#### WHAT IS NEEDED:
Each line of the entries below that holds "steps" is needed, copied in full.

Stored dataset items:
--------

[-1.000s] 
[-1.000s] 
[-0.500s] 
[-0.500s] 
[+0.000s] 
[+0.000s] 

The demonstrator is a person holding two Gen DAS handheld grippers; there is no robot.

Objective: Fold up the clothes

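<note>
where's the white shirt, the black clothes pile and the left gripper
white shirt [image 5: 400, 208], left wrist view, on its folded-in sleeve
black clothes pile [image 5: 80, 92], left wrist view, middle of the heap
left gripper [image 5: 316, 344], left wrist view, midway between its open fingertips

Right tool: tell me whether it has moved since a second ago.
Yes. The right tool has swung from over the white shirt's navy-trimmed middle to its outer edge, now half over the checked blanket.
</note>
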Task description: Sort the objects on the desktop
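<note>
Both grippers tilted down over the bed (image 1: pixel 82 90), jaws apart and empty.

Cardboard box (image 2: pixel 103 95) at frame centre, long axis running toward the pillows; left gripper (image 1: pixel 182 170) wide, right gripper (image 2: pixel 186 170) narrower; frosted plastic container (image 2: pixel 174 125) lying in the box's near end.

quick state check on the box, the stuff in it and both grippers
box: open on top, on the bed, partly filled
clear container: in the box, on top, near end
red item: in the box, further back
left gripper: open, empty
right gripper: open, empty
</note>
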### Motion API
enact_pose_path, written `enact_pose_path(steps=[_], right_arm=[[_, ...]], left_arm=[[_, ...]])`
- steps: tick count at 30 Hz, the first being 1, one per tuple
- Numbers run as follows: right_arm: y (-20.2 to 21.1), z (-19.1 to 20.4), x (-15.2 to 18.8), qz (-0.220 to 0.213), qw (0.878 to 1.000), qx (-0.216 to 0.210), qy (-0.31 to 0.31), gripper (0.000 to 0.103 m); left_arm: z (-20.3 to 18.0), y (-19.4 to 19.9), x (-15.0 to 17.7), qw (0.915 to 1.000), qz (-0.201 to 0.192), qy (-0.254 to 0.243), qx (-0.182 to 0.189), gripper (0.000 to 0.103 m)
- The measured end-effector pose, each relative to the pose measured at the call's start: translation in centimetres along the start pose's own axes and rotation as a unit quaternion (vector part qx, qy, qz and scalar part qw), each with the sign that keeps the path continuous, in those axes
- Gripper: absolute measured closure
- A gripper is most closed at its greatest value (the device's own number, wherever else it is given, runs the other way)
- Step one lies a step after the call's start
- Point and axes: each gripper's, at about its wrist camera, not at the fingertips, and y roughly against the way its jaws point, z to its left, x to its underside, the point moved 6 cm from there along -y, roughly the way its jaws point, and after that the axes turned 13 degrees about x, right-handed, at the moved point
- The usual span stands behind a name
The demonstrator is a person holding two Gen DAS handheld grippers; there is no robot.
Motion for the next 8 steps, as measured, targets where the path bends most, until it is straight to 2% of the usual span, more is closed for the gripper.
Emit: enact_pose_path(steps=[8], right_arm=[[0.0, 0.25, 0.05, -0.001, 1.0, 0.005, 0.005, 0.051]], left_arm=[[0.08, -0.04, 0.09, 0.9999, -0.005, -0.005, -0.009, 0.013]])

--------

#### SOLUTION TO THIS TASK:
enact_pose_path, written `enact_pose_path(steps=[_], right_arm=[[_, ...]], left_arm=[[_, ...]])`
- steps: tick count at 30 Hz, the first being 1, one per tuple
Motion for the next 8 steps, as measured, targets where the path bends most, until it is straight to 2% of the usual span, more is closed for the gripper.
Emit: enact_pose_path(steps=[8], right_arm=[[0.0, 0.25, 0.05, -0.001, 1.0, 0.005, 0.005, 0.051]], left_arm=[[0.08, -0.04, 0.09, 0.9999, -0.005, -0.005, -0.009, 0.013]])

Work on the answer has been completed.